Nunca é bom depender de um medicamento para dormir. É melhor parar de vez.

— Tentei uma vez antes, e não deu certo. Pararei dentro de um ou dois dias... As cortinas haviam sido fechadas para a noite, o quarto era aconchegante, o tique-taque do ornamentado relógio suíço era tranquilizador. Era quase uma hora da madrugada, e o livro, Os Assassinatos na Rua Morgue, fora-lhe emprestado naquela manhã por Dmitri, que comentara:

— Acho que você vai gostar, Malc. É o que chamam de história de detetive... e Edgar Allan Poe é um dos nossos melhores escritores. É uma pena que ele tenha morrido em quarenta e nove, o ano seguinte à corrida do ouro. Tenho uma coleção de seus contos e poemas, se você gostar deste livro.

— Obrigado, Dmitri. É muita gentileza sua. Não pode imaginar como me sinto grato por me visitar com tanta freqüência. Mas por que parece tão sombrio hoje?

— As notícias que recebi de casa não são nada boas. Minha família... a situação é terrível, Malc, tudo misturado e confuso, primos, irmãos, tios lutando por lados diferentes. Mas você não está interessado nessas coisas. Tenho uma porção de outros livros, uma biblioteca inteira, para ser mais preciso.

— Continue a falar de sua família, por favor — pedira ele, começando a sentir a dor que experimentava durante o dia. — Eu gostaria de ouvir.

— Está bem. Quando meu avô e sua família emigraram da Rússia, da Criméia, para ser exato... já contei que nossa família era de cossacos?... foram se instalar num lugar chamado Far Hills, em Nova Jersey, e ali cultivaram a terra até a guerra de 1.812... meu avô morreu nela. É também um ótimo lugar para se criar cavalos, e a família prosperou. Quase todo mundo permaneceu em Nova Jersey, mas dois filhos de meu avô se mudaram para o sul, foram viver em Richmond, Virgínia. Quando estive no exército, há mais de quinze anos... Naquele tempo, era apenas o exército da União, não havia essa história de Norte e Sul. Entrei na Cavalaria e fiquei por cinco anos, passei a maior parte do tempo no sudoeste, lutando nas guerras índias, se é que se pode chamá-las assim. Passei parte do tempo no Texas, quando ainda era república, ajudando a combater os índios ali, e mais dois anos depois que o Texas ingressou na União, em quarenta e cinco, estacionado nos arredores de Austin. Foi lá que conheci minha esposa, Emilie... ela também era de Richmond, filha de um coronel da intendência. É um lugar lindo, a região em torno de Austin, mas Richmond é ainda mais bonito. Emilie... quer que eu vá lhe buscar alguma coisa?

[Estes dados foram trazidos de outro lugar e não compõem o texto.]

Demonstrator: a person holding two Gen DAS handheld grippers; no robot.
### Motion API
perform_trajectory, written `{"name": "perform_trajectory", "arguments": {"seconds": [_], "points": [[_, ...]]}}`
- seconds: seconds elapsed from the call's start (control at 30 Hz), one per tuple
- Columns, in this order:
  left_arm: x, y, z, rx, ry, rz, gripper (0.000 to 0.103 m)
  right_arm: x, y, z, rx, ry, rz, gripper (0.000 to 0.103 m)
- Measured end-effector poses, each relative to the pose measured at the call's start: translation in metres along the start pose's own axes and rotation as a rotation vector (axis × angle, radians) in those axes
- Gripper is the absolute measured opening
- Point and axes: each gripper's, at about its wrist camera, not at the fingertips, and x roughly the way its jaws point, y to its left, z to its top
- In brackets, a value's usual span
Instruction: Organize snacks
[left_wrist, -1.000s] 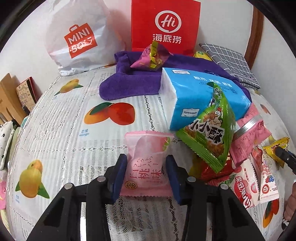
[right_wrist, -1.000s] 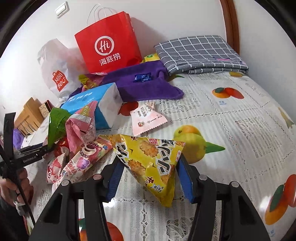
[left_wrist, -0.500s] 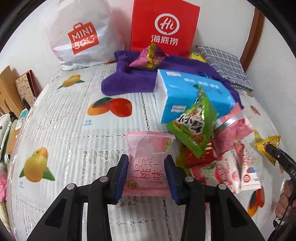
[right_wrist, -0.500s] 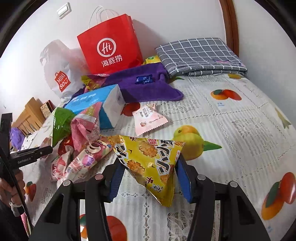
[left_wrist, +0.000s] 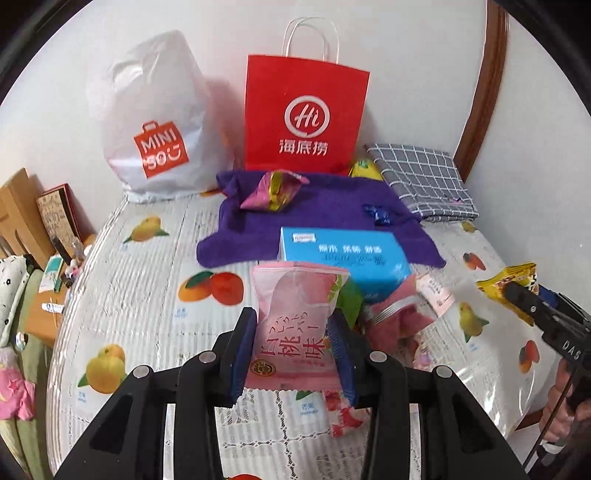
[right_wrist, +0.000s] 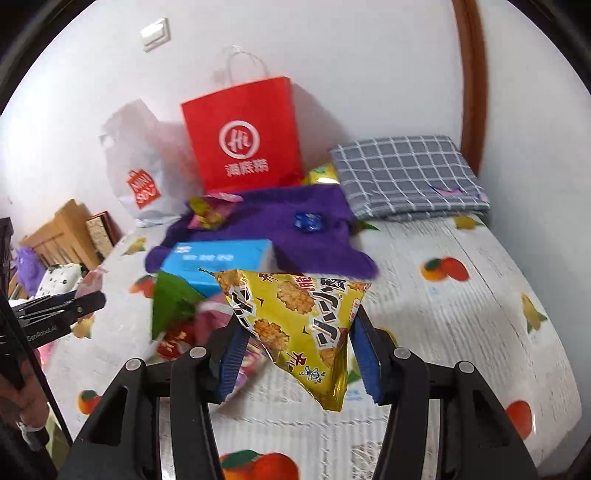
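White-walled room and a table (left_wrist: 122, 280) draped in a fruit-printed lace cloth are seen, with a red paper carrier bag (left_wrist: 304, 114) at twelve o'clock and a white plastic shopping bag (left_wrist: 159, 118) at ten o'clock behind a purple towel (left_wrist: 325, 214) and a blue tissue pack (left_wrist: 347, 258). A pink peach-flavour snack packet (left_wrist: 295, 325) is clamped upright between the pads of the left gripper (left_wrist: 293, 350), raised above the cloth. A yellow triangular cracker packet (right_wrist: 299, 325) is pinched likewise by the right gripper (right_wrist: 297, 360), above the snack pile (right_wrist: 177, 317) at nine o'clock.

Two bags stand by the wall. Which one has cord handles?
The red paper bag: white cord loops stick up from its top. The white plastic bag beside it only has a cut-out grip.
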Motion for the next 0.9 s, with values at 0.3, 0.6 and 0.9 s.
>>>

— Não, obrigado, Dmitri. A dor já vai passar. Continue, por favor... ouvi-lo me ajuda bastante.

— Tudo bem. Minha Emilie... Emilie Clemm era o seu nome, prima distante da esposa de Poe, Virgínia Clemm, o que só descobri mais tarde, mas é por isso que tenho uma coleção de suas obras. — Dmitri rira. — Poe era um grande escritor mas um bêbado ainda maior. Parece que todos os escritores são vagabundos bêbados e/ou fornicadores... veja o caso de Melville... talvez seja isso que os torna escritores. Pois eu não consigo escrever uma carta sem suar frio. E você?

— Oh, posso escrever cartas... tenho de fazê-lo, e também mantenho um diário, como a maioria das pessoas. Mas estava me falando sobre o tal de Poe...

— Ia lhe contar que ele casou com Virgínia Clemm quando ela tinha treze anos... era também sua prima, imagine só!... e viveram felizes para sempre, mas não muito, se era verdade o que os jornais noticiavam e os futriqueiros diziam... Poe era um tremendo filho da puta em matéria de mulheres, mas ela parecia não se importar. Minha Emilie não tinha treze anos quando casamos, mas dezoito, e era uma beldade sulista, como jamais houve outra igual. Já éramos casados quando deixei o exército e entrei na Cooper-Tillman, em Richmond... eles queriam se expandir em armamentos e munição, exportando para a Ásia, um lugar sobre o qual eu aprendera muita coisa, além de matar índios e negociar cavalos. O velho Jeff Cooper achava que armas de fogo e outras mercadorias, despachadas de Norfolk, Virgínia, teriam uma boa aceitação, junto com o ópio, na costa da China, os navios voltando a Norfolk com prata e chá... mas conhece Jeff. A Cooper-Tillman e a Struan são velhas amigas, não é mesmo?